Verizon on Thursday agreed to buy BlueJeans, a rival of Zoom, for less than $500 million as it looks to tap into the new-found popularity of video-conferencing apps.
Shelter-in-place orders to contain the spread of the new coronavirus have pushed companies to adopt news ways of doing business, leading to a surge in demand for video-conferencing apps such as Zoom, Cisco’s Webex and Microsoft’s Teams.
BlueJeans has about 15,000 enterprise clients and counts Facebook and Standard Chartered among its major customers.
BlueJeans co-founder and Executive Chairman Krish Ramakrishnan said the deal was negotiated during the last three months mainly using the company’s video-conferencing tool.
“This is the new norm,” he said, referring to how the deal was clinched in a virtual setup that also included the use of e-signatures.

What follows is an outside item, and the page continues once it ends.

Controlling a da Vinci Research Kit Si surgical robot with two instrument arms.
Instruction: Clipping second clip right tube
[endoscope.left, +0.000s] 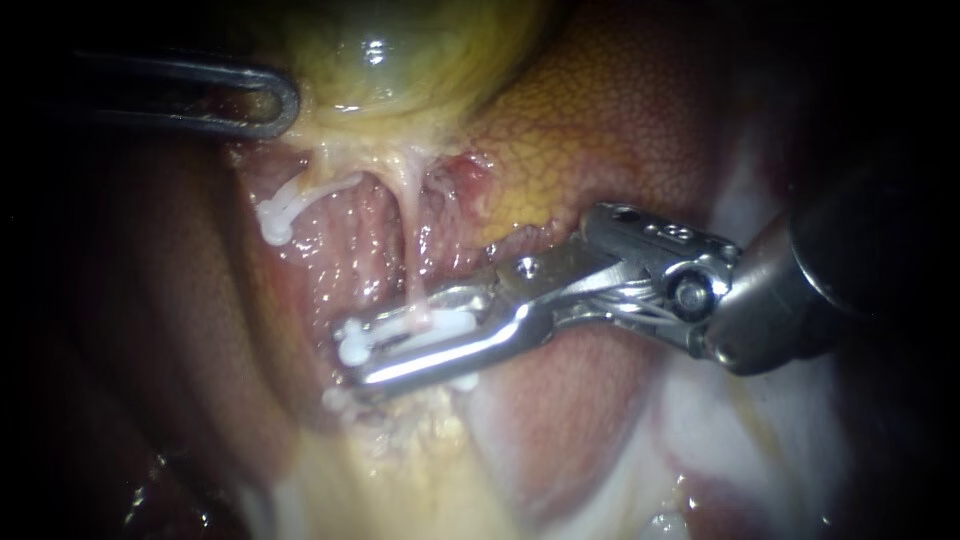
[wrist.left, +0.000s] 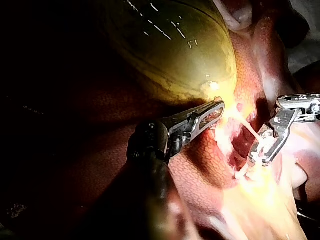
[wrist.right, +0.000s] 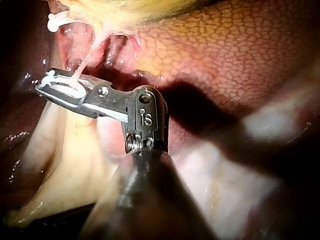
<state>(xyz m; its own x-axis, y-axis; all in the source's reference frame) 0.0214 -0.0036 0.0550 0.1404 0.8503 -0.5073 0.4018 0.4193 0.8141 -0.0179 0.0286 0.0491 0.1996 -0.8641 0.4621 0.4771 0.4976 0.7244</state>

The company is already a partner of Verizon, with the meeting app being offered to customers under the telecom company’s unified communications and collaboration services.
“Verizon got a good deal, but BlueJeans had been trying to sell itself for months,” Piper Sandler analyst James Fish said.
The deal comes at a time when rival Zoom has seen its popularity surge, with its daily active users soaring to 200 million from about 10 million before the pandemic started to spread. Zoom has a market valuation of $42 billion.
Ramakrishnan said BlueJeans was not able to bolster its sales and marketing in the past as it needed more capital.
“In the last month, we have been growing, but we needed more capital to grow and it was better for our customers and our employees that we joined forces with Verizon,” he said.
The deal, first reported by the Wall Street Journal, is expected to close in the second quarter. Evercore and Goodwin Procter were advisers to BlueJeans, while Debevoise & Plimpton was adviser to Verizon.
Verizon would integrate BlueJeans into its 5G product plan, aiming to tap areas such as telemedicine and distance learning, said Tami Erwin, group CEO of Verizon Business.